● Task requirements: Search the material for lines containing the word "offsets", and copy each one.

● Dataset section:

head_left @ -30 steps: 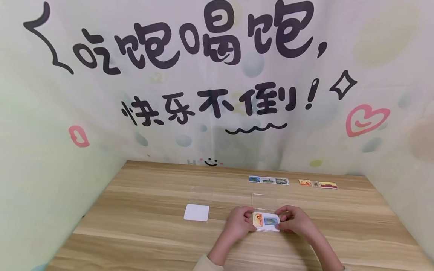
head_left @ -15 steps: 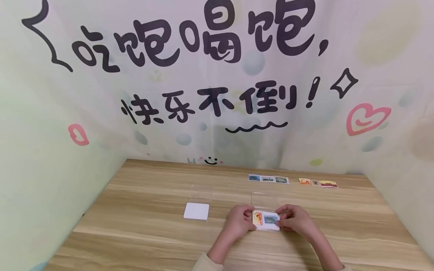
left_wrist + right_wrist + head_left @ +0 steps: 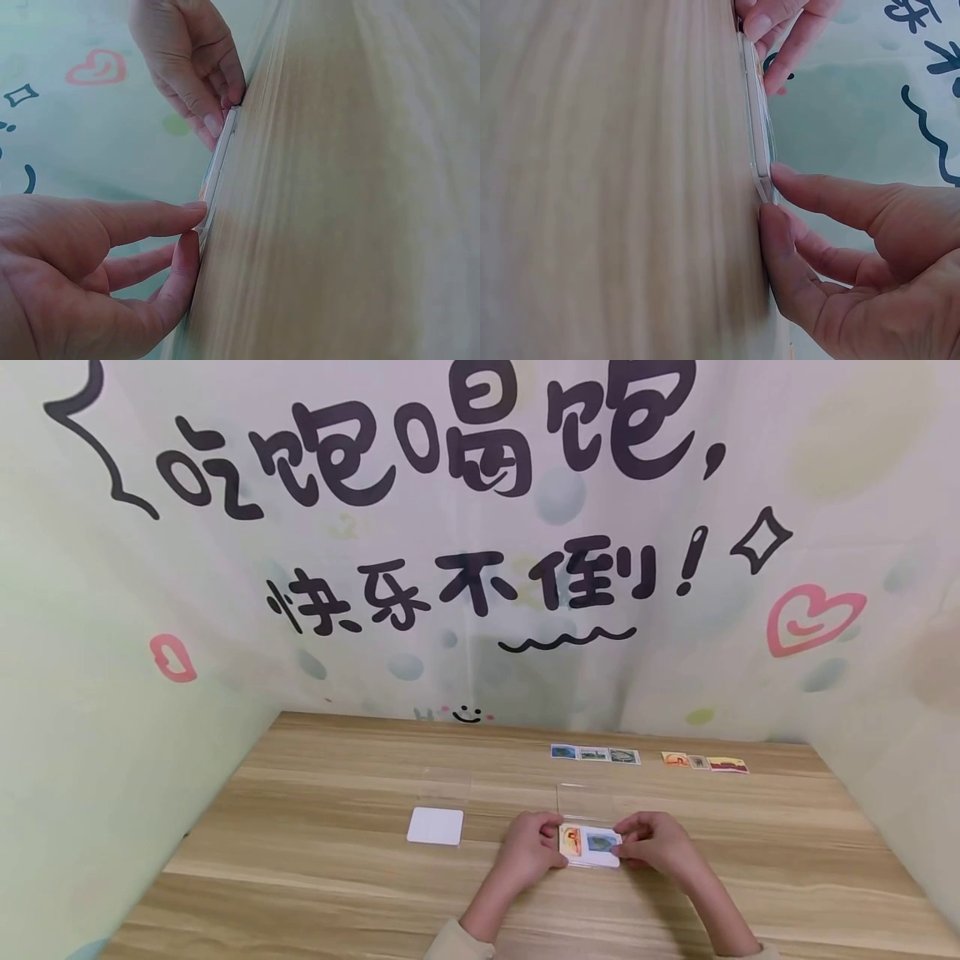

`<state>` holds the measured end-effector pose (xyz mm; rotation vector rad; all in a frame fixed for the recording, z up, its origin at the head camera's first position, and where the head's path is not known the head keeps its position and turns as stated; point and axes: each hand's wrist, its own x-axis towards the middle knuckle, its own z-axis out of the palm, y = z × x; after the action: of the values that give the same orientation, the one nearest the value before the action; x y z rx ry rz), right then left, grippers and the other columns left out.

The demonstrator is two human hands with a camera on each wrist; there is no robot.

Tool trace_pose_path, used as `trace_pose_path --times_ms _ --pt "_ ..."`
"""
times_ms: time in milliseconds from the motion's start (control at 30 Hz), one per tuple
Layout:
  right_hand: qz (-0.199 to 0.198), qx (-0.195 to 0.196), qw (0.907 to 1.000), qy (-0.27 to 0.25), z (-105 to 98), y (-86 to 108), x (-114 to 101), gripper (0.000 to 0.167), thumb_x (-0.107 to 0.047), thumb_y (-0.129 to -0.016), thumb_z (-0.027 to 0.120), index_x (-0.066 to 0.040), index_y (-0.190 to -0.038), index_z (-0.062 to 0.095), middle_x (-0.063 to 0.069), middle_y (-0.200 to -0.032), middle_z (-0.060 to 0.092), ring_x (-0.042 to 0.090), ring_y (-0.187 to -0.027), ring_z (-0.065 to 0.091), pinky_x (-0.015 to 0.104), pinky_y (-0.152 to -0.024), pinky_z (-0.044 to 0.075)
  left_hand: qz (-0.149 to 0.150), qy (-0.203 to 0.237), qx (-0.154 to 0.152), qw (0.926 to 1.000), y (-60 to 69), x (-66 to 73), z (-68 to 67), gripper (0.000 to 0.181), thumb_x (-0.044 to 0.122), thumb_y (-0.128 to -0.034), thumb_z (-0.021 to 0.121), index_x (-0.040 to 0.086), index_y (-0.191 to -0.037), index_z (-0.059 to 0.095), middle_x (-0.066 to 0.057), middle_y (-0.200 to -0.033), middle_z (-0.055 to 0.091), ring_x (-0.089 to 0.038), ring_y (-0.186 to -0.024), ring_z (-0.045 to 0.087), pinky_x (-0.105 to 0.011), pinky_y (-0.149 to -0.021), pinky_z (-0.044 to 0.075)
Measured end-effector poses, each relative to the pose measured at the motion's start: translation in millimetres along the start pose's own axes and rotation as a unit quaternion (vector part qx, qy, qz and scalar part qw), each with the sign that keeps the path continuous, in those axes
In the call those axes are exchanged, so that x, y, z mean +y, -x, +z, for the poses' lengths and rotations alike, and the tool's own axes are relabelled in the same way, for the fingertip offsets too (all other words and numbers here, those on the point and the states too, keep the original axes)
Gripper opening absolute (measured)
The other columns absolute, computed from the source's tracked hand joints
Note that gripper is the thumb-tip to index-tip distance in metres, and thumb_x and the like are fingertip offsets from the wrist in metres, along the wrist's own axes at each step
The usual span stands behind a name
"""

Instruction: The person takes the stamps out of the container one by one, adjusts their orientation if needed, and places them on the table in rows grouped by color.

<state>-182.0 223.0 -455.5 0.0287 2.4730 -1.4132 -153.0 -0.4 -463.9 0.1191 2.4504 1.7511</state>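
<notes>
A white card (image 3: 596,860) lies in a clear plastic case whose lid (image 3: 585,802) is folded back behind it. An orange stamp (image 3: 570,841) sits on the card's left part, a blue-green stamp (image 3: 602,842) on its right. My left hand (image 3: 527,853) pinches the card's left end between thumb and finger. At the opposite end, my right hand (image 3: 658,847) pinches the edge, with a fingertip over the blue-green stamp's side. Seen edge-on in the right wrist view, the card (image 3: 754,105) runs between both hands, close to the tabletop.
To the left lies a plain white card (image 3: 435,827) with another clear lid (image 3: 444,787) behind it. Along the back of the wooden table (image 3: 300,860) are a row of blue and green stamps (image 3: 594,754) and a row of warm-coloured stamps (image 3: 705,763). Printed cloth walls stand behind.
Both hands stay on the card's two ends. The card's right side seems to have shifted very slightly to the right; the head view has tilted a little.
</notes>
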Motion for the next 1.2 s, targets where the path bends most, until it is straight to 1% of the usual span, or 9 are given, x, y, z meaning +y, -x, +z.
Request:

● Result:
In the call those axes are exchanged, so that x, y, z mean +y, -x, +z, for the poses' lengths and rotations alike, and the tool's own axes are relabelled in the same way, for the fingertip offsets too (all other words and numbers here, those on the point and the states too, keep the original axes)
Note that gripper is the thumb-tip to index-tip distance in metres, and thumb_x and the like are fingertip offsets from the wrist in metres, along the wrist's own axes at each step

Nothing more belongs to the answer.